人口がそのままなら、10年間で150万円増加させるには、年平均3.4%増加する必要がある。だが日本の総人口が2022年には1億2423万9000人に減少すると予想されているので、必要な名目GNIの平均成長率は3.1%となって2022年度には663.8兆円になる。

利子・配当所得が増えても、賃金はあまり増えない

名目GDPの成長率が3%で名目GNIの成長率が3.1%という、0.1%ポイントの差はごくわずかに見えるが10年間続けるとかなりの違いを生む。GNIとGDPの差は、2012年度の15.4兆円、名目GDP比3.2%から、2022年度には26兆円4.0%へと膨張することを素案は暗に想定していることになる。

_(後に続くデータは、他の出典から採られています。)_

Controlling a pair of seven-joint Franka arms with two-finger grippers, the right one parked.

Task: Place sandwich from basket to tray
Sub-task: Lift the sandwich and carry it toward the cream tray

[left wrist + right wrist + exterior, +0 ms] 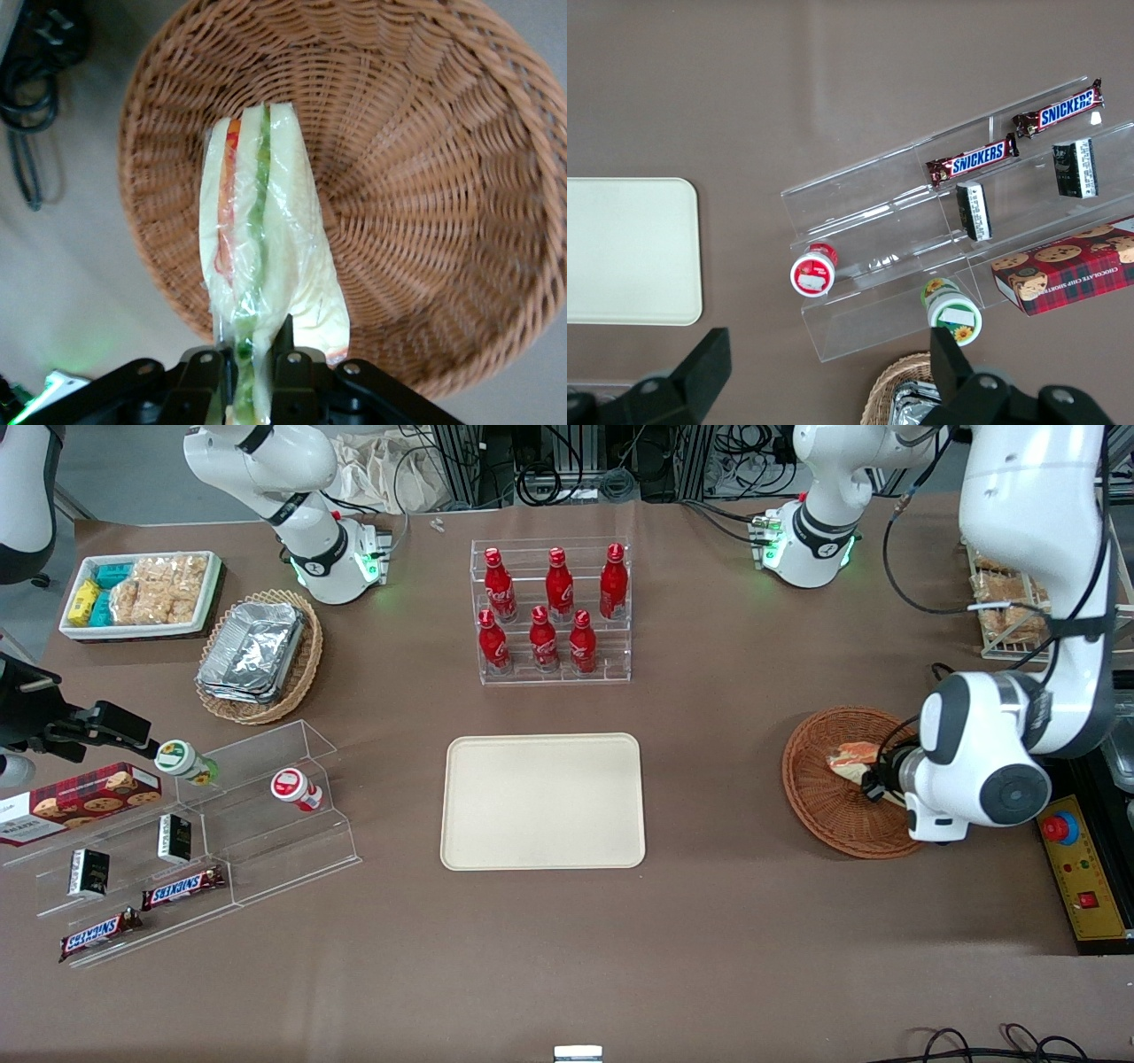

人口減少が続く我が国では、GDPの増加は難しいがGNIの増加はより容易だという議論は良く見られる。GDPから再びGNIが注目されるようになったのは、人口高齢化によって日本国内では生産年齢人口が減少してしまうので国内生産を増加させるには制約が多い。一方で対外純資産が増加して海外からの所得があれば、「所得」の増加が可能だと考えられるからであろう。

ロストウの経常収支発展段階説にある、貿易サービス収支黒字と所得収支黒字の両方がある「未成熟の債権国」から、貿易サービス収支は赤字化するが所得収支黒字によって経常収支黒字が維持される「成熟した債権国」へと移行するという考え方も背景にある。